▸ **Goal of the exercise**: With pictures left out, write out exactly every line from the start of the data through the one that contains "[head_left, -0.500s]".

▸ **Source data**:

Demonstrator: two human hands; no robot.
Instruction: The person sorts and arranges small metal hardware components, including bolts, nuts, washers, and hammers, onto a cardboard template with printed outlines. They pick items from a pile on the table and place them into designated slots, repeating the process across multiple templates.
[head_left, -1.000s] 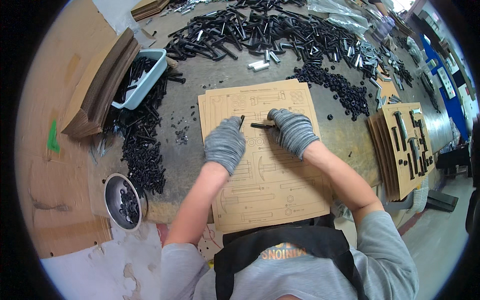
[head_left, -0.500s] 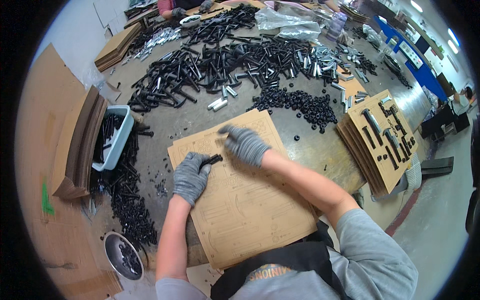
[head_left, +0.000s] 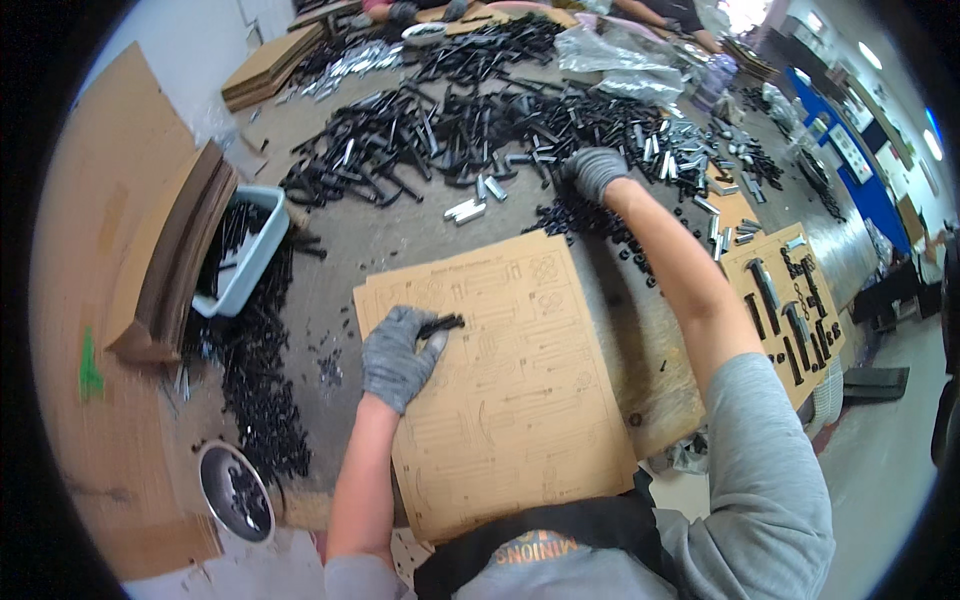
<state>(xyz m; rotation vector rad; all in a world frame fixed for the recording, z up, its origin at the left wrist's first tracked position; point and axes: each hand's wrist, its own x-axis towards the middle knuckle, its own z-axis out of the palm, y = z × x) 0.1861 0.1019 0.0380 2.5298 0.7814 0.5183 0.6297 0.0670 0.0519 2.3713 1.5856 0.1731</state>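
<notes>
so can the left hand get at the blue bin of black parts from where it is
Probably yes: the left hand rests on the cardboard sheet, pinching a small black part, and only loose parts lie between it and the blue bin.

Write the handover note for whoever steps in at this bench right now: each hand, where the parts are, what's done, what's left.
Left hand: gloved, pressing a small black part onto the die-cut cardboard sheet.
Right hand: gloved, stretched out into the pile of black metal parts; whether it grips anything cannot be told.
Done: only that one part sits on the sheet.
Left: the sheet's other cut-outs look unfilled. A filled sheet lies on the right.
</notes>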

▸ **Exercise output**:
Demonstrator: two human hands; no robot.
Instruction: The person sorts and arranges small metal hardware components, including bolts, nuts, washers, and hammers, onto a cardboard template with printed outlines. They pick items from a pile on the table and place them into designated slots, repeating the process across multiple templates.
[head_left, -1.000s] 
[head_left, -0.500s] 

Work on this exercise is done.